All of the skiing, figure skating and ice hockey seemed very bourgeois to me, so I stay away once the real Olympics ends, and by “real Olympics”, I mean the one with Usain Bolt and Blessing Okagbare. I never developed any interest for this selective version, until this year.
My initial interest wasn’t triggered by the promise of entertaining athleticism and the kind of drama expected at a global event of this nature. No. Rather, it was Kim Jong-un of North Korea and his spat with the American President over their fixation for big nuclear missiles and rocket launchers that did it for me.
With all of the terrifying reporting coming out of that region, no one was sure if the games would go on at all or if it was safe for any country to send contingents to a competition that might turn deadly at the touch of a button. Between President Donald Trump and the man he nicknamed “little rocket man”, and the Russian doping scandal, the PyeongChang Olympics has garnered so much attention, its ratings would probably be the highest it has been since the era of modern competitive sports – winter sports, that is.

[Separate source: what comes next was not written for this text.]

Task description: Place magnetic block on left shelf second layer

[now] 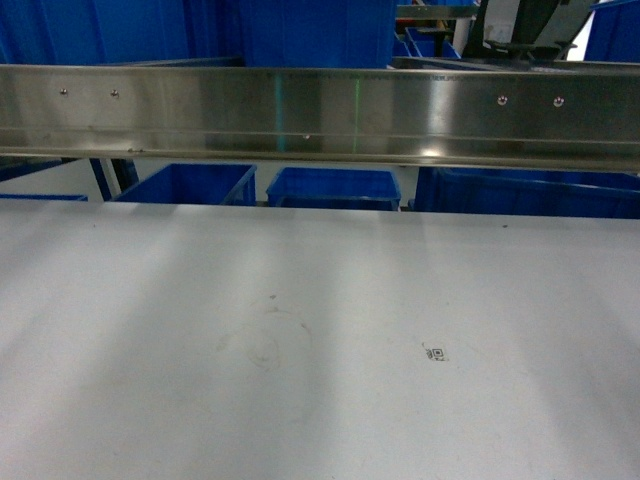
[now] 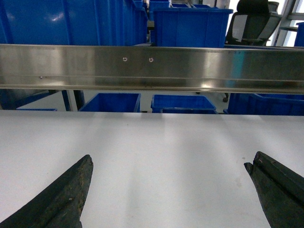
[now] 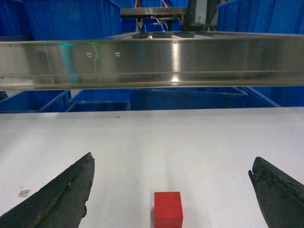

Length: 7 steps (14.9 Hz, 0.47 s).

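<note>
Right now we are parked at the white table (image 1: 300,330) with both arms low and level, so each wrist camera looks across the tabletop toward the steel rail (image 1: 320,115) that runs over its far edge. The red block (image 3: 168,209) sits on the table directly ahead of our right gripper (image 3: 171,190), between the two dark fingers and near the bottom of that view — lined up, we judge, so the arm can simply push forward and close on it. Its jaws are spread wide with nothing between them yet; neither finger touches the block. Our left gripper (image 2: 168,190) is likewise spread wide and empty, over bare table, out of the way, since the right arm has the shorter reach.

From the head camera the block does not show at all — it probably lies below the bottom of that picture. Behind the rail stand blue crates (image 1: 330,187), some low on the floor and some higher up, and an office chair (image 2: 251,21) shows at the far right. We cannot pick out the left shelf from here, so the pick comes first and the drive to the shelf after.
</note>
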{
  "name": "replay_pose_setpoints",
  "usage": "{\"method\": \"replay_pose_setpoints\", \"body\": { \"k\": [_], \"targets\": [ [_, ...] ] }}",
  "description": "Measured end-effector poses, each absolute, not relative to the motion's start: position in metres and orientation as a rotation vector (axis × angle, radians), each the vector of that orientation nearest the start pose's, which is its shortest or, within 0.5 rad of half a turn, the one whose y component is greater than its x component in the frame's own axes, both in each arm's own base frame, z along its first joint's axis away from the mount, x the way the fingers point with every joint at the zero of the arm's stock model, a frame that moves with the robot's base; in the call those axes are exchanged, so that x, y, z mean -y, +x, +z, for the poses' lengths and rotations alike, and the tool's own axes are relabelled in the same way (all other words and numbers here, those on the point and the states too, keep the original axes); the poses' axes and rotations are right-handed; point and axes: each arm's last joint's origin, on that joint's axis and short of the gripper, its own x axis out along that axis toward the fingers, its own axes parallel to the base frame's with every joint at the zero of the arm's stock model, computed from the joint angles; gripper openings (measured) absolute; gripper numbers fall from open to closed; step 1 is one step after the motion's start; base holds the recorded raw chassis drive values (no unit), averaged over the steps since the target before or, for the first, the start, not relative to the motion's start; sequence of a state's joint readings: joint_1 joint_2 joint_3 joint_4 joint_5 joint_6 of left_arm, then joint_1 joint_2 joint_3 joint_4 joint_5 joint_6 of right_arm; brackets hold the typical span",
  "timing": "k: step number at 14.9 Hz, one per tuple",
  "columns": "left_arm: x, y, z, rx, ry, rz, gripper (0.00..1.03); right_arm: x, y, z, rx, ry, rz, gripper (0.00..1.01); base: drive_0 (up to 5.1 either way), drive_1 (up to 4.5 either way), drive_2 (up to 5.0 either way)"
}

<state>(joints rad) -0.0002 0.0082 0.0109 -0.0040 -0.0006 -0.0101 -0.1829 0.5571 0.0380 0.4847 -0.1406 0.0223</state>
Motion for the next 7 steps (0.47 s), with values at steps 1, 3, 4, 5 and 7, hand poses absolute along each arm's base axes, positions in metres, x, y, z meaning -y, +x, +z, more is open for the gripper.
{"method": "replay_pose_setpoints", "body": {
  "k": [1,3,4,5,7],
  "targets": [
    [0.000,0.098,0.166,-0.001,-0.010,0.000,0.98,0.034,0.160,0.184,-0.040,0.031,-0.043,0.98,0.0,0.00,0.0],
    [0.000,0.098,0.166,-0.001,-0.010,0.000,0.98,0.062,0.220,0.208,-0.099,0.026,-0.010,0.98,0.0,0.00,0.0],
    [0.000,0.098,0.166,-0.002,-0.010,0.000,0.98,0.071,0.243,0.198,-0.194,0.043,0.025,0.98,0.0,0.00,0.0],
    [0.000,0.098,0.166,-0.001,-0.010,0.000,0.98,0.075,0.258,0.185,-0.282,0.061,0.049,0.98,0.0,0.00,0.0],
    [0.000,0.098,0.166,-0.001,-0.010,0.000,0.98,0.077,0.278,0.157,-0.440,0.075,0.127,0.98,0.0,0.00,0.0]
  ]
}}
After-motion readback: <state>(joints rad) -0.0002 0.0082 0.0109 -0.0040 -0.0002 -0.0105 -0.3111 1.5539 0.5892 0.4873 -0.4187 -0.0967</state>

Thankfully, diplomacy triumphed over rascality, and now the rest of the world can experience history as two enemy nations unite to compete for laurels in certain events as one. As exciting as the prospect of a unified Korea sounds, even more exciting was the announcement that Nigeria would be taking part in its very first winter Olympics. That is why I must watch the games.
Akuoma Omeoga, Seun Adigun and Ngozi Onwumere would be going for gold in Bobsleigh. Watching the three-woman team on CNN the other day reminded me of the 1993 movie, Cool Runnings that told the story of the Jamaica national bobsleigh team competing for the very first time in the Winter Olympics of 1988. Fingers crossed, these three women would give us our own Cool Runnings moments, and for a day or two, we would forget about the OBJ and IBB’s letters.

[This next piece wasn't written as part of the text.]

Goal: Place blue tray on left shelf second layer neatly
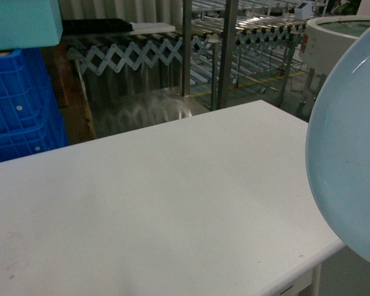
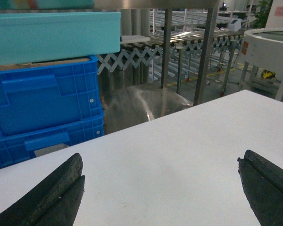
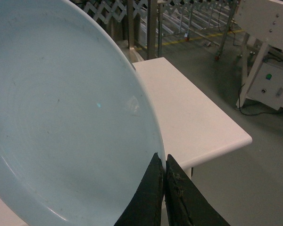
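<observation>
The right pincer (image 3: 162,188) is clamping the rim of the blue tray (image 3: 61,108), its two dark fingers (image 3: 148,197) pressed together on the tray's edge with the rim caught between them. The tray is being held up off the table (image 1: 160,203), tipped on edge rather than lying flat, so that in the head view its pale round body (image 1: 348,160) is filling the right side of the picture and overlapping the table's right end. In the right wrist view the tray's smooth inner face is turning toward the camera, with the white table's corner (image 3: 198,117) showing just beyond its rim. The left pincer (image 2: 162,188) is hanging over the white table with its jaws spread wide apart and nothing between them; its two dark fingers (image 2: 52,197) are sitting at the lower corners of the left wrist view. Beyond the far edge of the table, the left shelf (image 2: 205,52) is standing with its shiny steel posts rising from the floor. To the left of it, deep blue crates (image 2: 42,117) are sitting stacked, with a pale turquoise box (image 2: 52,33) resting on top. A round white conveyor table (image 1: 333,37) is standing at the far right, well apart from the tray's holder.
</observation>
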Controlling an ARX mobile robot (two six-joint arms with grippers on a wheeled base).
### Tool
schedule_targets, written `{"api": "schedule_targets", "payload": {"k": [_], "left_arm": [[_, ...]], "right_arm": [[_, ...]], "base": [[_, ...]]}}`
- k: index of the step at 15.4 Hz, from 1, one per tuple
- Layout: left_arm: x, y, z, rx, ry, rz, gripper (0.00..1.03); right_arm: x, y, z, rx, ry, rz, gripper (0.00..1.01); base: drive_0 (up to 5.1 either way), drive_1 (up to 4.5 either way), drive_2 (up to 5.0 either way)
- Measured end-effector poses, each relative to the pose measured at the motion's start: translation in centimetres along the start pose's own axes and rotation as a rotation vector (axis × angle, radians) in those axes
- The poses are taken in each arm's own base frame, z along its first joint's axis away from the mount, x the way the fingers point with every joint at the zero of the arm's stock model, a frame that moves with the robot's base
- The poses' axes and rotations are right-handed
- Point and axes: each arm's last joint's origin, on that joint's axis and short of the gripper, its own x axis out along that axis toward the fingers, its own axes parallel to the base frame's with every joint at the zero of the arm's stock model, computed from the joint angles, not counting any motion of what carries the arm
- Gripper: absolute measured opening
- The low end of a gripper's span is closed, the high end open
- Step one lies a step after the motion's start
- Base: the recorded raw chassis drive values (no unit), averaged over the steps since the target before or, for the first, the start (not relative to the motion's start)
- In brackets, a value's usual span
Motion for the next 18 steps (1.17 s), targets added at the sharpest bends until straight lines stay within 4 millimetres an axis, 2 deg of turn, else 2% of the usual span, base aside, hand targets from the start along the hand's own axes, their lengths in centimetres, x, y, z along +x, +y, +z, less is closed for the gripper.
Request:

Also to fly the Nigerian flag in South Korea is Simi Adeagbo. She’d be in the starting line-up as the first African female Skeleton competitor. Don’t forget her name. Don’t also forget Akuoma, Seun and Ngozi either. Remember to cheer them on as these ladies go for glory this February.
Let me make another confession about the winter games. As far as the rules go, I don’t really know much about Skeleton and Bobsleigh, but come crunch time, when these ladies adorn their green and white kit, my naivety in the things the umpires would be looking for wouldn’t count. What would matter is that we are from the same country. That is all I need to put my heart in the games.

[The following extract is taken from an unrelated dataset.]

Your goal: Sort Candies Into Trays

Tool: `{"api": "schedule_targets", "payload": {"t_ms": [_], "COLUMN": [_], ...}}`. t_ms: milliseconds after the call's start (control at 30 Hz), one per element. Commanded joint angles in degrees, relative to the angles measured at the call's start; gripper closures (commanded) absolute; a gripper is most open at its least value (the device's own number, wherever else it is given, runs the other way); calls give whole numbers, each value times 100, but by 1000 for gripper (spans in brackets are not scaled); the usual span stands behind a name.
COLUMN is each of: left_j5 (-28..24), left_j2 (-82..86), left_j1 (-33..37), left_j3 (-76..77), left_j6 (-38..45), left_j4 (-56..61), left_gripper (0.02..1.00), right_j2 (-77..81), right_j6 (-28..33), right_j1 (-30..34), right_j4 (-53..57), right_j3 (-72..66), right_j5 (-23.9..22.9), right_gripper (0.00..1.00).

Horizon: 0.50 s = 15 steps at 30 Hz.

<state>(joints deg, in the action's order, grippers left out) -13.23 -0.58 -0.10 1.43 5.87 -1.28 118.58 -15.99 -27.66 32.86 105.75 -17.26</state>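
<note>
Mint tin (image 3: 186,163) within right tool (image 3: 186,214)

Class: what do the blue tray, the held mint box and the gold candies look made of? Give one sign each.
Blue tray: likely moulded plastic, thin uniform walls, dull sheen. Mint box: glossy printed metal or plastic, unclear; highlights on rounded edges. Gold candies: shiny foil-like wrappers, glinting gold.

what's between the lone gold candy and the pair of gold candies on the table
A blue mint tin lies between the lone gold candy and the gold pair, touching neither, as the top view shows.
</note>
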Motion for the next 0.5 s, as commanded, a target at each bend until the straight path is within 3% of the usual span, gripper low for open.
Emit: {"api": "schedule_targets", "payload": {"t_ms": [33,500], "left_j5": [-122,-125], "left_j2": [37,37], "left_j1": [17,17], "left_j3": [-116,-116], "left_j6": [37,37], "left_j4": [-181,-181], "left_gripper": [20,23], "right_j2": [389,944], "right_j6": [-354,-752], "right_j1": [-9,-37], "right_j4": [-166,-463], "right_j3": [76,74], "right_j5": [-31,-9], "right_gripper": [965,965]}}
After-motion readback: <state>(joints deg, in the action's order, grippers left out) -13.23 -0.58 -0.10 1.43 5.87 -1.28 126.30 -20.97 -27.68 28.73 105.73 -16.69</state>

In the story of this brave quartet, I see some lessons for all of us Nigerians. Firstly, from their names, I can see that they are from the Eastern and Western parts of Nigeria. In PyeongChang, they will not be Igbo or Yoruba; they’ll be Nigerians.
Another thing I’m told is that they didn’t grow up or train in Nigeria, at least I’m certain three of them didn’t. So the question is: if they had been born and raised in Yaba or Okigwe, would they have achieved this feat? Has our country given our athletes the encouragement, support and the environment to harness their talents, thrive and prosper in their calling?
The third striking thing is that they had tried out and spent the better part of their competitive years in the more traditional and elitist genres of track and field, but when it was time to make the switch, they did so with a lot of panache and professionalism. The transition from summer to winter appears seamless to the uninitiated, but those who know tell me it’s gruelling so these women deserve our commendation for being courageous.
The forth lesson I see here is of determination. How on earth did four black women find themselves in a sport that is historically associated with Caucasians and westerners? Their breakthrough tells me that there are no limits, no boundaries; once we set our minds on something. You wouldn’t exactly describe these ladies as spring chickens in athletes’ years, so again, not even age constituted a barrier to their quest to push the envelope and conquer new frontiers. I recall one of them saying in an interview that she was 28 years old. At that age, some other people would be throwing in the towel when they didn’t find success in world sports. Instead of doing that, she tried for another activity and mastered it enough to make a total crossover and qualified Nigeria for PyeongChang while at it.
My final lesson, and this is probably my favourite, is that all competitors are women! It’s not three men and one woman; it’s not two women and two men; it’s not even three women and one man. It’s all women, and this is remarkable, particularly coming at a time when even our President has gone public with his views about the rooms in the house a woman should have access to. This is vindication for anyone that has advocated for the rights of the girl-child, that she can be a daughter, a wife, a mother and an Olympian!